I agreed to pick up Boaz at school, not to teach him a lesson (it was pretty clear by this point that he was in a state of personal crisis and punishing him would only make things worse), but to promote a safe environment for his classmates and, mainly, to protect my family from any potential lawsuit (a brief note here: Boaz is no heavyweight contender; he's skinny as a string bean and you can see his ribs when he lifts up his arms to slide out of of his t-shirts).

Turns out the kid wasn't concussed -- he had an ear infection. But, over the next week I fielded three calls from the preschool principal asking me to pick Boaz up from school on account of him hitting, slapping, punching and pushing.

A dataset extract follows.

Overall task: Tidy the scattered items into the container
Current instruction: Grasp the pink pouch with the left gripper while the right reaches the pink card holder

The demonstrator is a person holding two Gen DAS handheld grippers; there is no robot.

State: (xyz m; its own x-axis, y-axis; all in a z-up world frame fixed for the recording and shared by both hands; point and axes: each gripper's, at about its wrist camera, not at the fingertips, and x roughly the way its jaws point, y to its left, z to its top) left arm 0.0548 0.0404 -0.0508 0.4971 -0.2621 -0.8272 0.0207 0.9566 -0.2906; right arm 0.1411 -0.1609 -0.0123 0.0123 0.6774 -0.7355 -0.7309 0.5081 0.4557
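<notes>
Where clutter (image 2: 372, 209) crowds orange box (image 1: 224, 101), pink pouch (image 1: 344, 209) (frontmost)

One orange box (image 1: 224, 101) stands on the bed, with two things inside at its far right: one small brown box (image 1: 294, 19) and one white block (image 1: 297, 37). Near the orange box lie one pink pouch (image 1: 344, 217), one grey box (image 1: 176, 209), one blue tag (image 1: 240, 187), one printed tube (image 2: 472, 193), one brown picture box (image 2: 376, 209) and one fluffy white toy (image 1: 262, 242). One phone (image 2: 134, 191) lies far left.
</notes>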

On each of these three days, we had an hour or two to kill before having to return to school and fetch Boaz's little sister, also a student. One day we went shopping at Trader Joe's, another day I let him pick out a plastic pirate sword at the dollar store and on the third day, his psychiatrist ("The talking doctor," we call her) squeezed us in last-minute and Boaz dug through a box of toy car parts in her office and afterwards we went for grilled cheese sandwiches and pickles at his favorite restaurant in Hollywood.

I could have spent this time teaching Boaz that hitting is wrong, but I didn't feel like it. Besides, would it have done any good? An outburst could come at any minute, and I relished our quiet time together. We sat in our green leather booth, the one he always picks because it's next to the little machine that spits out plastic rings and little rubber aliens when you pluck in a quarter. Boaz focused intently on his sandwich, pulling apart the slices of nine-grain rye and licking the melted cheese off the bread.

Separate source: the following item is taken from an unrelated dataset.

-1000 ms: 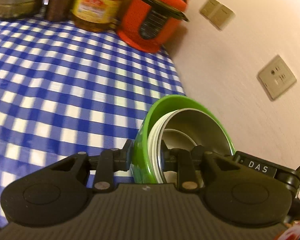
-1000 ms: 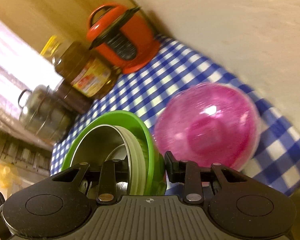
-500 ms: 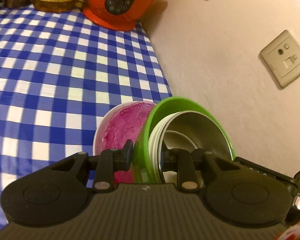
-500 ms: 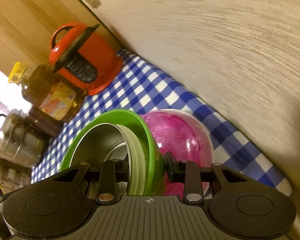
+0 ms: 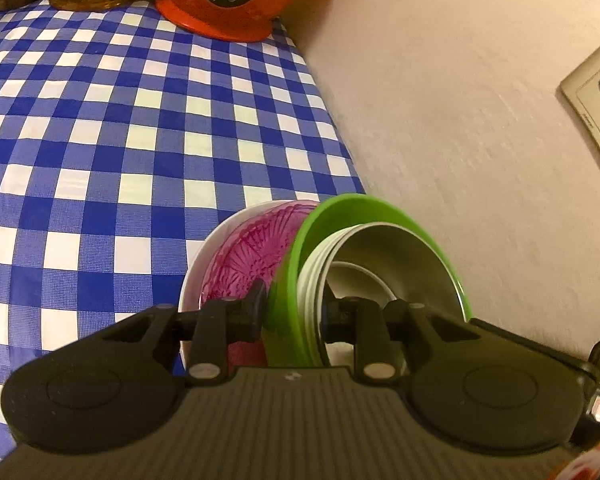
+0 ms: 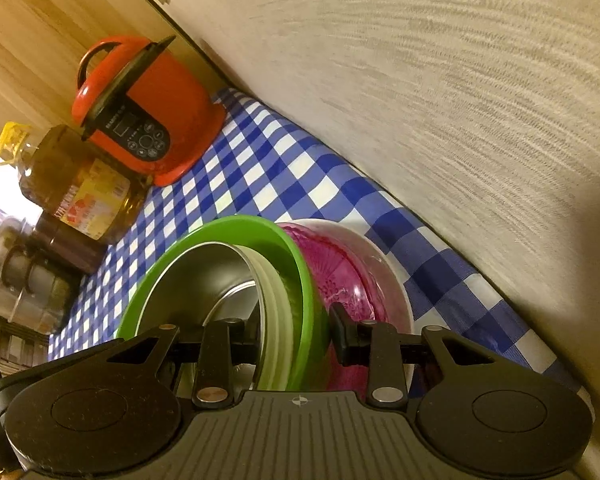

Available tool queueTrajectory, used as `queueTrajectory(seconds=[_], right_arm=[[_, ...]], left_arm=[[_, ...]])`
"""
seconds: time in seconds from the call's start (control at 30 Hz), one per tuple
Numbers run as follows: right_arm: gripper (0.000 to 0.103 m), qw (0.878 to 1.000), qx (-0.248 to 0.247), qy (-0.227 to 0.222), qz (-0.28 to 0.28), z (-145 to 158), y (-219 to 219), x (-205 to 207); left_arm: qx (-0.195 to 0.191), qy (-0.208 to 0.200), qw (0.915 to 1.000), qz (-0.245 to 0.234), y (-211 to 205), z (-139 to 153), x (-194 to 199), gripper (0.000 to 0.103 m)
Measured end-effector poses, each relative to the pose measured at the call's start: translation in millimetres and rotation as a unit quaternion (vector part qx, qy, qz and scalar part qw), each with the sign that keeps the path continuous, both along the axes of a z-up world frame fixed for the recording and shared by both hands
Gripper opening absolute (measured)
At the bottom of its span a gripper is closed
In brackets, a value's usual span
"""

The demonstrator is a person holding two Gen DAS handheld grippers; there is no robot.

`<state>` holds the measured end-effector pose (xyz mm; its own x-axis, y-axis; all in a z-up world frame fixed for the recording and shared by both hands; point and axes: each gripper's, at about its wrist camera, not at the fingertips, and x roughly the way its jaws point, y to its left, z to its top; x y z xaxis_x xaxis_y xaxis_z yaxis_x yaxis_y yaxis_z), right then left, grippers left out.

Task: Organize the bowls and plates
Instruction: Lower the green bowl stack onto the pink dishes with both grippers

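Both grippers, left and right, had their fingers clamped on the nested green bowl stack, poised over the pink bowl at the surface's wall edge; next, lowering it squarely inside.

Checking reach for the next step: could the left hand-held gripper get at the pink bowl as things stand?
Probably not: the left hand-held gripper is clamped on the green bowl stack, which the right one also grips. The pink bowl sits just behind it.
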<state>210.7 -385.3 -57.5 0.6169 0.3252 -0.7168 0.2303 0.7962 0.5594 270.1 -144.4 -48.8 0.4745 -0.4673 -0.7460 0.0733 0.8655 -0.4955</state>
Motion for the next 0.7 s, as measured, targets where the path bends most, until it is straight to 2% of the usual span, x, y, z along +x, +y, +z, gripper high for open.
queueTrajectory(seconds=[0.7], right_arm=[[0.033,1.0,-0.007,-0.013,0.0,-6.1,4.5,-0.1]], left_arm=[[-0.007,-0.006,0.9998,0.017,1.8,-8.9,-1.6,0.021]])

Two days later at Boaz's preschool commencement ceremony, parents crouched like paparazzi in front of the auditorium stage snapping photos as one by one the graduates -- the girls in tulle skirts and sparkles; the boys in Baby Gap button-downs -- collected their diplomas. Some of the moms sniffled, mourning the passage of time, but all I wanted was for Boaz to make it through the procession without knocking anybody on the ground.

When they called his name and he crossed the stage, my husband and I were on the edge of our seats (literally). The preschool director handed Boaz his diploma and a small blue stuffed teddy bear, and he looked at us. With a bashful smile, he politely shook her hand.